I sacramenti della chiesa sono, come questa, tutto del seme di grano morente. Riceverli si[63]gnifica per noi donarci a quel movimento da cui essi provengono.

Si esige cioè da noi di penetrare in quel perdersi, senza del quale non ci possiamo ritrovare: «Chi vuole conservare la sua vita la deve perdere; ma chi la perderà per il mio nome e per il vangelo, la conserverà»; questa parola del Signore è la formula fondamentale della vita cristiana.

La fede in ultima analisi non è niente altro che il dire di sì a questa santa avventura del perdersi, e proprio qui, a partire dal suo nucleo profondo non è altro che amore autentico.

La fede cristiana riceve quindi la sua forma determinante dalla croce di Gesù Cristo e l’apertura del cristiano al mondo, della quale oggi si sente tanto parlare, non può reperire il proprio modello altrove che nel fianco aperto del Signore, espressione di quell'amore radicale che solo può redimere.

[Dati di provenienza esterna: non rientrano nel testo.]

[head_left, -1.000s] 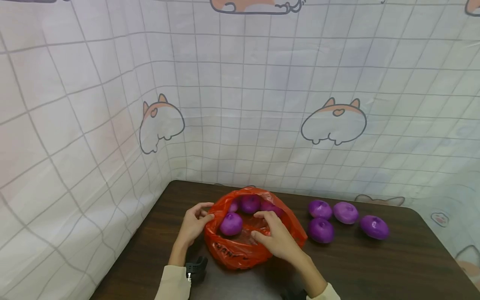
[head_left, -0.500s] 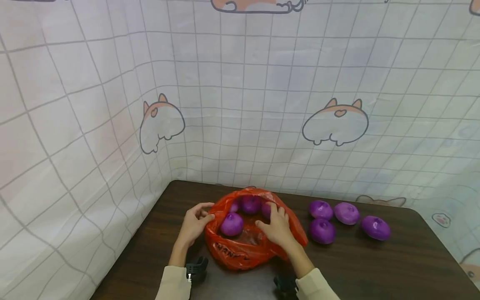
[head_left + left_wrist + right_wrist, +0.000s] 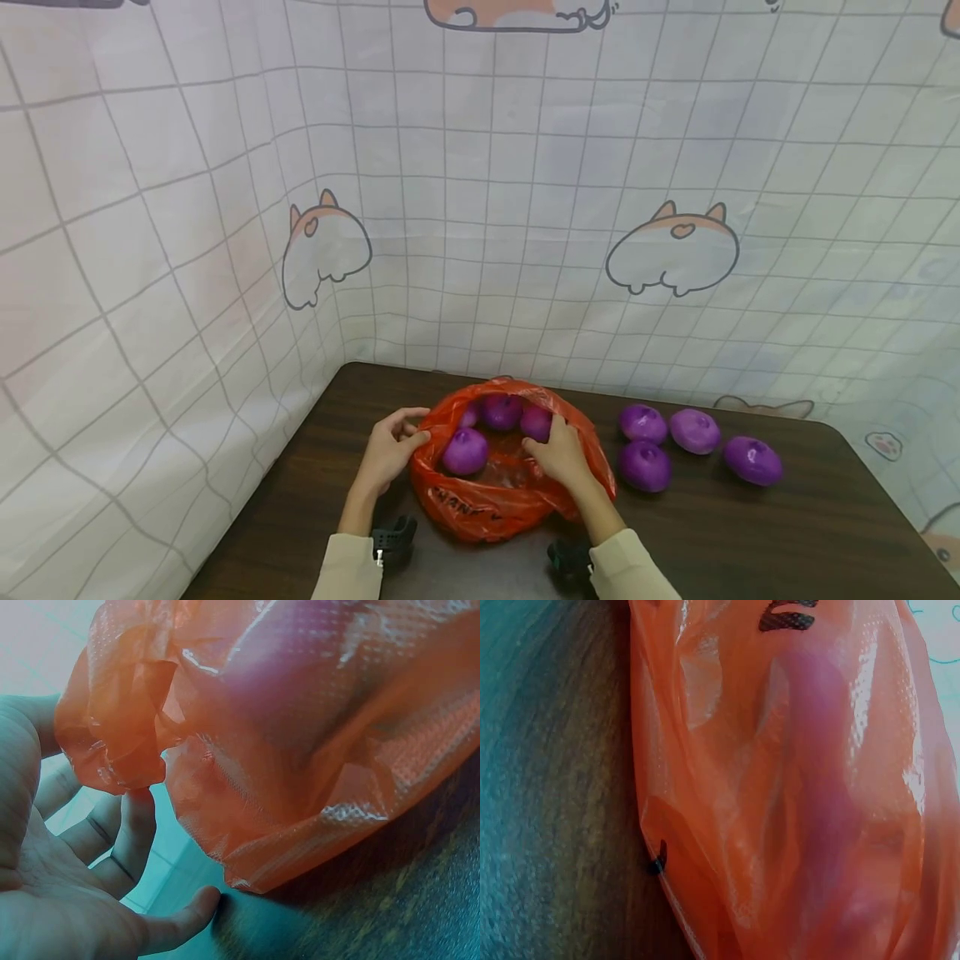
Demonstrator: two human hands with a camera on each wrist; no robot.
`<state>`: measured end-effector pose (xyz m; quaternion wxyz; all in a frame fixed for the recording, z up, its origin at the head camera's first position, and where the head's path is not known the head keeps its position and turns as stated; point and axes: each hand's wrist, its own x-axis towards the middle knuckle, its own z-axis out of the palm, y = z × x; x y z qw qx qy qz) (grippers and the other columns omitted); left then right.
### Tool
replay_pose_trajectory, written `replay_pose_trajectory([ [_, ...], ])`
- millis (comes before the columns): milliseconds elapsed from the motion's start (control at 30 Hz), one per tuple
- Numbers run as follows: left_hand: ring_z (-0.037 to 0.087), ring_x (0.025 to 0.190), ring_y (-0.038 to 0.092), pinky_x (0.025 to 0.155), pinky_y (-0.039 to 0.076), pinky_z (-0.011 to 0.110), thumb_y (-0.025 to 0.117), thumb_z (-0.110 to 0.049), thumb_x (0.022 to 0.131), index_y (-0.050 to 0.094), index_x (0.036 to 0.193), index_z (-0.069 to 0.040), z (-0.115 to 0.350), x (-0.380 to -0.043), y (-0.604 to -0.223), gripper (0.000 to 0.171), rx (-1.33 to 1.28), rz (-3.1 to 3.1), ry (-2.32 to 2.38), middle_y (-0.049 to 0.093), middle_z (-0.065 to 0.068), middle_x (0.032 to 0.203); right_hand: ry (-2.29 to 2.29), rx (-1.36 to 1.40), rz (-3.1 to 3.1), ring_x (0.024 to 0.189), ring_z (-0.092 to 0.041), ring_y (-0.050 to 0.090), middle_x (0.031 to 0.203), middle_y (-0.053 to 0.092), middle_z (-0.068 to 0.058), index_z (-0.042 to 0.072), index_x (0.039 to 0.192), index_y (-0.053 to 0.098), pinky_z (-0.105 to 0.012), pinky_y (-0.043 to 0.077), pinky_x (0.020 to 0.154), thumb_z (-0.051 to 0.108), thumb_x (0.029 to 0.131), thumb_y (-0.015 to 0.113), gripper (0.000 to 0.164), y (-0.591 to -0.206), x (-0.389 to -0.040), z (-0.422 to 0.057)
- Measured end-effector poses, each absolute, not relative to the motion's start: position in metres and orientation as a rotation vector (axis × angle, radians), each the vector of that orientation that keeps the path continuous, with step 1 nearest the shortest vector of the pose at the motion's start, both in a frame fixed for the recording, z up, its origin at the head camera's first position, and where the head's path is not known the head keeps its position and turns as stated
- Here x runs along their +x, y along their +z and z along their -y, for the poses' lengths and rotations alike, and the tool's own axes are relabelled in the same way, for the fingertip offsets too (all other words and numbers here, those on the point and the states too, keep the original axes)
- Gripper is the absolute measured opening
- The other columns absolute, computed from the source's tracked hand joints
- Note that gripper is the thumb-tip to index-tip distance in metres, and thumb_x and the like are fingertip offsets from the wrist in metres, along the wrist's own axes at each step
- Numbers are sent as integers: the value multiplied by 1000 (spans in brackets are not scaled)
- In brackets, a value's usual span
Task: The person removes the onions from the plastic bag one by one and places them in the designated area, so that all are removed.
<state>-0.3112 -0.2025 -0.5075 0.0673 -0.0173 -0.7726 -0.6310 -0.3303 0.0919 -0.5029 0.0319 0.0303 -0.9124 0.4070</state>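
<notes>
In the head view a red plastic bag (image 3: 480,512) with black lettering stands with its mouth spread upward. Inside lie several shiny purple onions, one near the front left (image 3: 465,452) and others along the back. My left hand (image 3: 388,454) holds the bag's left rim; in the left wrist view, fingers meet a fold of the bag (image 3: 112,757). Reaching over the front right rim, my right hand (image 3: 562,457) has its bent fingers and thumb around the onion at the back right (image 3: 536,422). In the right wrist view the bag wall (image 3: 765,787) hides this hand.
Several more purple onions (image 3: 645,465) lie on the dark wooden table (image 3: 750,542) to the right of the bag. A white grid-patterned cloth (image 3: 480,208) with cartoon corgis hangs behind and at the left. A black device (image 3: 395,537) is on my left wrist.
My right hand has moved from the bag's middle onto the back right onion, which has shifted slightly left. The left hand stays at the rim.
</notes>
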Motion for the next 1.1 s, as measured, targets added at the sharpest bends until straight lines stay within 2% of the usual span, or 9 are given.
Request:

Dal corpo trafitto del crocifisso sono usciti sangue ed acqua. Ciò che in primo


luogo e segno della sua morte, espressione del suo fallimento nell’abisso della morte, è nello stesso tempo un nuovo inizio: il crocifisso risorgerà e non morrà più... Dalla profondità della morte si innalza la promessa della vita eterna. Sulla croce di Gesù Cristo brilla già sempre lo splendore vittorioso del mattino di Pasqua. Vivere con lui a partire dalla croce significa quindi sempre vivere anche sotto la promessa della gioia pasquale [64].